In January 2000, Asheville Lyric Opera will stage a full-scale production of Puccini’s grand La Boheme, featuring local singers alongside renowned professionals. Until then, Starkey hopes to warm Asheville audiences to the presence of the ALO with gorgeous teasers like Live From Broadway — not that he’s needed much help establishing a local presence.

“The response has been very strong,” he reveals. “People have just come out of the woodwork to [help with the fund-raisers]. … These people are some of the best I have ever worked with. They have volunteered their time, knowledge, financial help — the whole experience has been extremely positive.”

Starkey’s own love for the area hasn’t hurt his efforts, either.

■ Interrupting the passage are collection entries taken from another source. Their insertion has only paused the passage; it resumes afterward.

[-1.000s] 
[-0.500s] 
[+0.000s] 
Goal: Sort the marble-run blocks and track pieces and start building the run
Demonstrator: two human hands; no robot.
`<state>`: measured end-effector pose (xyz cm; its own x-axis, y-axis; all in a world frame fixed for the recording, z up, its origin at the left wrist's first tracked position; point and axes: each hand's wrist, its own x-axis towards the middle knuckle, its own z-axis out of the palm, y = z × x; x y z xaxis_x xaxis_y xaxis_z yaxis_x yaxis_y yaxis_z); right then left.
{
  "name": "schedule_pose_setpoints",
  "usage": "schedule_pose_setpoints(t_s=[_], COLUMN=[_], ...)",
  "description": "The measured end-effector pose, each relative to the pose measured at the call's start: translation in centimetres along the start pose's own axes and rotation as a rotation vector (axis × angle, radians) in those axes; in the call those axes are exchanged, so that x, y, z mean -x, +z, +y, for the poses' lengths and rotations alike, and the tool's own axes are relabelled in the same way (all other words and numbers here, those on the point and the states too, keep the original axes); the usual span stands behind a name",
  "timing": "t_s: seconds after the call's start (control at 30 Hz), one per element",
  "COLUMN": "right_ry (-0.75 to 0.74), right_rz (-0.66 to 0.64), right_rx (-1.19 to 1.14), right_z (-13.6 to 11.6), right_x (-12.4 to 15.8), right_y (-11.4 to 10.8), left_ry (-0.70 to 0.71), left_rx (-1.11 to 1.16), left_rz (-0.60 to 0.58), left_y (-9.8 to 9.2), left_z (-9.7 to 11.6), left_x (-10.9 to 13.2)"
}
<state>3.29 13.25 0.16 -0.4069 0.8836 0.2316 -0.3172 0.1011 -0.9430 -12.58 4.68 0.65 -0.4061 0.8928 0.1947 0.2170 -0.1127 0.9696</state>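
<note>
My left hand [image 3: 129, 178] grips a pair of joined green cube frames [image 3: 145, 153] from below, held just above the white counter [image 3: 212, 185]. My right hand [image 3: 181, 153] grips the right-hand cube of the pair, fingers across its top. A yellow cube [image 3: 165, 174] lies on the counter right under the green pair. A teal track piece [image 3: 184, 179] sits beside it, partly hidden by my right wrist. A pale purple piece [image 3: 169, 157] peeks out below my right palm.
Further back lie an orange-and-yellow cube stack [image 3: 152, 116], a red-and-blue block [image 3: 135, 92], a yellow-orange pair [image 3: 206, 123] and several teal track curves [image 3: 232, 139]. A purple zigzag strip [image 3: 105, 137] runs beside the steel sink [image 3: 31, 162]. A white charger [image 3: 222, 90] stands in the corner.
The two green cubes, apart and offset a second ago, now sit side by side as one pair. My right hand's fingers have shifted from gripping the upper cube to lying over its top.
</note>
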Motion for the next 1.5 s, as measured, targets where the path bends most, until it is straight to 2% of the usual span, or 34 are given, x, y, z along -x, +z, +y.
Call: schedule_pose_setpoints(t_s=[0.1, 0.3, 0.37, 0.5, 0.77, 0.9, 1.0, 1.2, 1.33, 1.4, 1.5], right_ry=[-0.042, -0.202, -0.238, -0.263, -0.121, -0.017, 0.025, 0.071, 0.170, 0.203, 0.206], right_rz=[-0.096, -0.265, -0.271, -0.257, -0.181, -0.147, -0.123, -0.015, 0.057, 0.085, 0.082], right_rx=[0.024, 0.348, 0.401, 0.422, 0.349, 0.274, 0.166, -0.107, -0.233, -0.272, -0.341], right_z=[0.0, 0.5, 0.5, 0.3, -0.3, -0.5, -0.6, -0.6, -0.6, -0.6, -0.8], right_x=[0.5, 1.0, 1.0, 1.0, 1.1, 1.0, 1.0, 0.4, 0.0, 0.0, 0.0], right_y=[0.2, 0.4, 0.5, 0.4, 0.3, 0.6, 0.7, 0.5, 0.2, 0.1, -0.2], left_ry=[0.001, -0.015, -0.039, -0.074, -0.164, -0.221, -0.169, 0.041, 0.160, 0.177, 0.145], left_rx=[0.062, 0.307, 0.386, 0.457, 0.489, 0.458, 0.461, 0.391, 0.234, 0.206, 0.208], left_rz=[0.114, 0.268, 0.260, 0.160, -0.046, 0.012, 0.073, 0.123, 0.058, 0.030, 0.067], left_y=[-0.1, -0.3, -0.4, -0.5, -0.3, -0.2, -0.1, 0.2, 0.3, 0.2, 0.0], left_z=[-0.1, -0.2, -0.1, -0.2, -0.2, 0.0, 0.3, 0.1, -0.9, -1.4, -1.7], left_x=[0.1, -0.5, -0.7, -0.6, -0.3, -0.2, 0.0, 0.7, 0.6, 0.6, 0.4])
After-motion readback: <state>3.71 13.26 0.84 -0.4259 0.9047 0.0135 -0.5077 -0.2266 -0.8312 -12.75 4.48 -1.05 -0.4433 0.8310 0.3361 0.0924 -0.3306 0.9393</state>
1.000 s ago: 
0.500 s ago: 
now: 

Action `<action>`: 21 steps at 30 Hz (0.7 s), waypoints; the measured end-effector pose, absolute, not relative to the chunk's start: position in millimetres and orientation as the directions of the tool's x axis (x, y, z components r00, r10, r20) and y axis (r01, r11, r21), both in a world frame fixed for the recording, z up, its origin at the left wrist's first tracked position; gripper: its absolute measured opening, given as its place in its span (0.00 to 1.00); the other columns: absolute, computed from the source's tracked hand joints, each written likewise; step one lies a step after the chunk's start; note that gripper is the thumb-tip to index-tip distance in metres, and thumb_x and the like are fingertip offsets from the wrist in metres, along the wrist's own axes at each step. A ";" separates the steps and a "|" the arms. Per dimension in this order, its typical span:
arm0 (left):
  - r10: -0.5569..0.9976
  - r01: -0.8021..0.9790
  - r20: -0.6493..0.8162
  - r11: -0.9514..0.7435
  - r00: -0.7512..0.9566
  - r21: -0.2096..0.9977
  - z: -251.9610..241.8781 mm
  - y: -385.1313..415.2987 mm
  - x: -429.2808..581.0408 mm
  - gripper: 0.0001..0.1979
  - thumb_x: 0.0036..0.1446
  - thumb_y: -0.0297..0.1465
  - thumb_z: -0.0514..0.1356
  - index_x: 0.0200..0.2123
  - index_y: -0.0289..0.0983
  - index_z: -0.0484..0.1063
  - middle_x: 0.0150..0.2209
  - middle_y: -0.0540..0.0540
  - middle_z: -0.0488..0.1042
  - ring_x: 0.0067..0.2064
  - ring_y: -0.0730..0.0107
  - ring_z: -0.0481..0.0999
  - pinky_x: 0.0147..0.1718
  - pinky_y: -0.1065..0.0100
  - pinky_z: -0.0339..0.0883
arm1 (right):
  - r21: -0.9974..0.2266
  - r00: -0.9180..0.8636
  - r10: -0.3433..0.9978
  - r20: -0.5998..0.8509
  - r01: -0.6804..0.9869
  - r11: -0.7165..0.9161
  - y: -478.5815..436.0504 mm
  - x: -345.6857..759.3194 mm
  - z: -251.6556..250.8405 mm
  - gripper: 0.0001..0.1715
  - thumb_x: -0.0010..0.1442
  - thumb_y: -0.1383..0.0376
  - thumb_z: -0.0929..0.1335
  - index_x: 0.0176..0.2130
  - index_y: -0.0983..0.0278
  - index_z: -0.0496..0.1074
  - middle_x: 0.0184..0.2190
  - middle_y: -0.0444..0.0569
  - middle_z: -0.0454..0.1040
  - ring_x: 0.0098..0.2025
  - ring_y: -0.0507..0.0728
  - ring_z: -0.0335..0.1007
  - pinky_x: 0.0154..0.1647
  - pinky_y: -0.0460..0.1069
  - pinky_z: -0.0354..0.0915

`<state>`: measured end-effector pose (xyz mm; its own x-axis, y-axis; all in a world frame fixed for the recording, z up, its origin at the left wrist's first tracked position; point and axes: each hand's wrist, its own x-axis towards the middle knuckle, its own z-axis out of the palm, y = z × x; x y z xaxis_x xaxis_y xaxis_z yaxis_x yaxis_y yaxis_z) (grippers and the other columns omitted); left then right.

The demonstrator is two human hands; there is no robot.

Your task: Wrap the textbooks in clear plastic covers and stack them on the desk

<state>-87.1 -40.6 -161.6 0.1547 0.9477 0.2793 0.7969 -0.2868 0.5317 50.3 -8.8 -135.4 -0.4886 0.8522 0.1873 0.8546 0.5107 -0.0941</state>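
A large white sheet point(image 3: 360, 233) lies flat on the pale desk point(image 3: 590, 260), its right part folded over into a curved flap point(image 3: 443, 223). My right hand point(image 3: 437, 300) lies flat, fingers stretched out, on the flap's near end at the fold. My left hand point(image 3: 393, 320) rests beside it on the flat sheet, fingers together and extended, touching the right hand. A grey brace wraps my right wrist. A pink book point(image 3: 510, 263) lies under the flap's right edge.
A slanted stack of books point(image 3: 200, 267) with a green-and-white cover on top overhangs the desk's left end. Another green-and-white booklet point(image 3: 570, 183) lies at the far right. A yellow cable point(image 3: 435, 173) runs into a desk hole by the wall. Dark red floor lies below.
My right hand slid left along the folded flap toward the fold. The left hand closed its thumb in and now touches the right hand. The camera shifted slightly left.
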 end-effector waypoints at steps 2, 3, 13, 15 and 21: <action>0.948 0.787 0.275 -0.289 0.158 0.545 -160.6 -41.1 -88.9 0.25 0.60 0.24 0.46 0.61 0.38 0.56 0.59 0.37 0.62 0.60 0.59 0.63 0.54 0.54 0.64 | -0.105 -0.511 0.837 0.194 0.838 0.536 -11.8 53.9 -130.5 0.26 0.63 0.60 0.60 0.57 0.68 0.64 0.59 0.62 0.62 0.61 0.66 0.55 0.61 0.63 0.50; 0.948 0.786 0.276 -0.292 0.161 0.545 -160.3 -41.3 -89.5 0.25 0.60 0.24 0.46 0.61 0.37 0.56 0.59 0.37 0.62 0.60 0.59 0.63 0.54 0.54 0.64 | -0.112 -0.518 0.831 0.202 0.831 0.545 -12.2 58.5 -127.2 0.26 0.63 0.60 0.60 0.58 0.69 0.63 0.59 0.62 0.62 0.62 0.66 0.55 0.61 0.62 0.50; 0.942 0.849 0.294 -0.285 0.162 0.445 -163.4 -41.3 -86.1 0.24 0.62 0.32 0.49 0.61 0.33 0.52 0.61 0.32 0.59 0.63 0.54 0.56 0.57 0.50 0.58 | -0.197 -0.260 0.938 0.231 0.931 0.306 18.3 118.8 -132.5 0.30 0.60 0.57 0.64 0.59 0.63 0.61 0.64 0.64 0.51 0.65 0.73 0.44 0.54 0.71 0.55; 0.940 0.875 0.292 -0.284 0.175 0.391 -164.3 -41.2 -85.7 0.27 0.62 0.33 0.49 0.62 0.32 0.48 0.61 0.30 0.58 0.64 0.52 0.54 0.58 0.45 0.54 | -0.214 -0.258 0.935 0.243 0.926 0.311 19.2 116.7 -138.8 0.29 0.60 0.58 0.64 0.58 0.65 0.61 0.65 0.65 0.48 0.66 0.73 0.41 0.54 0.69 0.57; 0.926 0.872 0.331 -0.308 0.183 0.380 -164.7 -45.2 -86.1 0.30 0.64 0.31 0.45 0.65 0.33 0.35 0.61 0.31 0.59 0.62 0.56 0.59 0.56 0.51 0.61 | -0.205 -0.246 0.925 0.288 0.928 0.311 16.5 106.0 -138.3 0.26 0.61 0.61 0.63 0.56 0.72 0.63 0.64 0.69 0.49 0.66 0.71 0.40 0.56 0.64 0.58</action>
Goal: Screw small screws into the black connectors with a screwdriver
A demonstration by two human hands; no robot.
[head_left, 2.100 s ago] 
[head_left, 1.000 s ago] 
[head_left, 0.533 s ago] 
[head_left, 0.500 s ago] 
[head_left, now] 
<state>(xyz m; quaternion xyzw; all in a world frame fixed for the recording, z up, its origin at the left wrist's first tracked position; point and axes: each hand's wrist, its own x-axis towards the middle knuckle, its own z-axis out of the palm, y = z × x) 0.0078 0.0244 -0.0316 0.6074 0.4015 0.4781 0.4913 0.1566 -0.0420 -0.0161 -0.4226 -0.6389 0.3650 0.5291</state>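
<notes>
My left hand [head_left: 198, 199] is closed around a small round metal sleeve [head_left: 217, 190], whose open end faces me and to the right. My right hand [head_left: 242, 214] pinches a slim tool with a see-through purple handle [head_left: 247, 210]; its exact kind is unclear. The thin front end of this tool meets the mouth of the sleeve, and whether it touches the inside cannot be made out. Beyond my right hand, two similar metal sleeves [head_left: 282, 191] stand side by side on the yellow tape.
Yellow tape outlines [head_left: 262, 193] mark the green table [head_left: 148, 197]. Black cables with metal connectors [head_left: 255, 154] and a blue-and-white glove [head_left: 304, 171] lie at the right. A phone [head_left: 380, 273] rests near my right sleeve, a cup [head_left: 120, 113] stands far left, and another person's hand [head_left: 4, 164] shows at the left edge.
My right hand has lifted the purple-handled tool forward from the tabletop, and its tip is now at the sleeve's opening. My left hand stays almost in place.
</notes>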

“I had some relatives who retired [to] Western North Carolina, but my decision to move here came before they relocated,” confirms the former New Yorker. “Through my travels,” he continues, “I discovered that this was one of the most unique places in the country … because of its scenery, its people and [the] depth and variety of the arts here.”

Future Asheville Lyric Opera productions, Starkey promises, “will incorporate [both] local talent and rising young stars from New York City and Europe. [We’ll] consistently [be] bringing these two levels of artists together.”

As a professional performer, Starkey has toured much of the country; what’s pleased him most about these expeditions is a surprising amount of small-town support for opera. “It’s amazing the number of small communities that, coming from a big city, we may think of as being in the middle of nowhere …[where] our shows have been very successful,” he explains. “Variety is all part of it.”

“The difference [between big-city and small-town audiences] is what’s wonderful,” agrees New York City resident Marie Danvers. “People away from cities never get to see stuff like this, so I think they appreciate it a little more. The best is when someone hasn’t ever been to [an opera].”

To this performer, language barriers are a moot point. “You don’t have to [know Italian] to like opera,” she notes. “You’d have to be crazy not to get something from the beauty of the voices alone. It’s such an unnatural [force], almost superhuman. It has to move you.”

Danvers herself became addicted to the opera in childhood (“It was the most amazing thing I ever experienced,” she gushes) and still displays a childlike wonder about other topics, as well: “The Carolinas,” she reveals, “are my very favorite place. The people, the weather — it’s all great. And so green: I love the trees.”

She manages to uncover pockets of freshness in every character she plays, whether donning a role for the first time or the hundredth: “I couldn’t [perform] otherwise,” she insists. Of course, actually living one’s part never hurts. Danvers’ main inspiration in belting out Live from Broadway’s romantic crowd-pleasers?

“The best part about doing this show is being able to work with my husband,” she confesses.